WHAT TO PRODUCE –
What you return must match the listing below word for word.

DATA SECTION –
══════════════════════════════

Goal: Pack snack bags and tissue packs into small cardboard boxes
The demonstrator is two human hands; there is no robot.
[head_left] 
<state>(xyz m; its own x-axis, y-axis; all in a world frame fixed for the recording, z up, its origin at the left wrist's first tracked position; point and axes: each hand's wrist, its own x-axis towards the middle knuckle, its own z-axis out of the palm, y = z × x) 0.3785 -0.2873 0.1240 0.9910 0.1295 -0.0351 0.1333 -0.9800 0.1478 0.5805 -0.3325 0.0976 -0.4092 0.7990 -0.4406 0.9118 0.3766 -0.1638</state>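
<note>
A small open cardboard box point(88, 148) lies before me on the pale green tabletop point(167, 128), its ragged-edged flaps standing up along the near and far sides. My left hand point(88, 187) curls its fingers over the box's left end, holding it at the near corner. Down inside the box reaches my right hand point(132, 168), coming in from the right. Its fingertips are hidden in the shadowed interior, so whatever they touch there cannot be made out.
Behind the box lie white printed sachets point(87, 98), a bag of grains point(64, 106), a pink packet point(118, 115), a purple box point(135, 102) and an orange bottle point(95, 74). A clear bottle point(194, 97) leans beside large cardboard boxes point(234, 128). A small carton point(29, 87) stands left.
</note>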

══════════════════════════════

RESULT BELOW –
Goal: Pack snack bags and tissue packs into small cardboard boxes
The demonstrator is two human hands; there is no robot.
[head_left] 
<state>(xyz m; its own x-axis, y-axis; all in a world frame fixed for the recording, z up, its origin at the left wrist's first tracked position; point and axes: each hand's wrist, its own x-axis towards the middle knuckle, its own z-axis out of the palm, y = z × x) 0.3785 -0.2873 0.1240 0.9910 0.1295 -0.0351 0.1333 -0.9800 0.1478 0.5805 -0.3325 0.0976 -0.4092 0.7990 -0.4406 0.9118 0.3766 -0.1638</state>
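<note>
A small open cardboard box point(88, 148) lies before me on the pale green tabletop point(167, 128), its ragged-edged flaps standing up along the near and far sides. My left hand point(88, 187) curls its fingers over the box's left end, holding it at the near corner. Down inside the box reaches my right hand point(132, 168), coming in from the right. Its fingertips are hidden in the shadowed interior, so whatever they touch there cannot be made out.
Behind the box lie white printed sachets point(87, 98), a bag of grains point(64, 106), a pink packet point(118, 115), a purple box point(135, 102) and an orange bottle point(95, 74). A clear bottle point(194, 97) leans beside large cardboard boxes point(234, 128). A small carton point(29, 87) stands left.
</note>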

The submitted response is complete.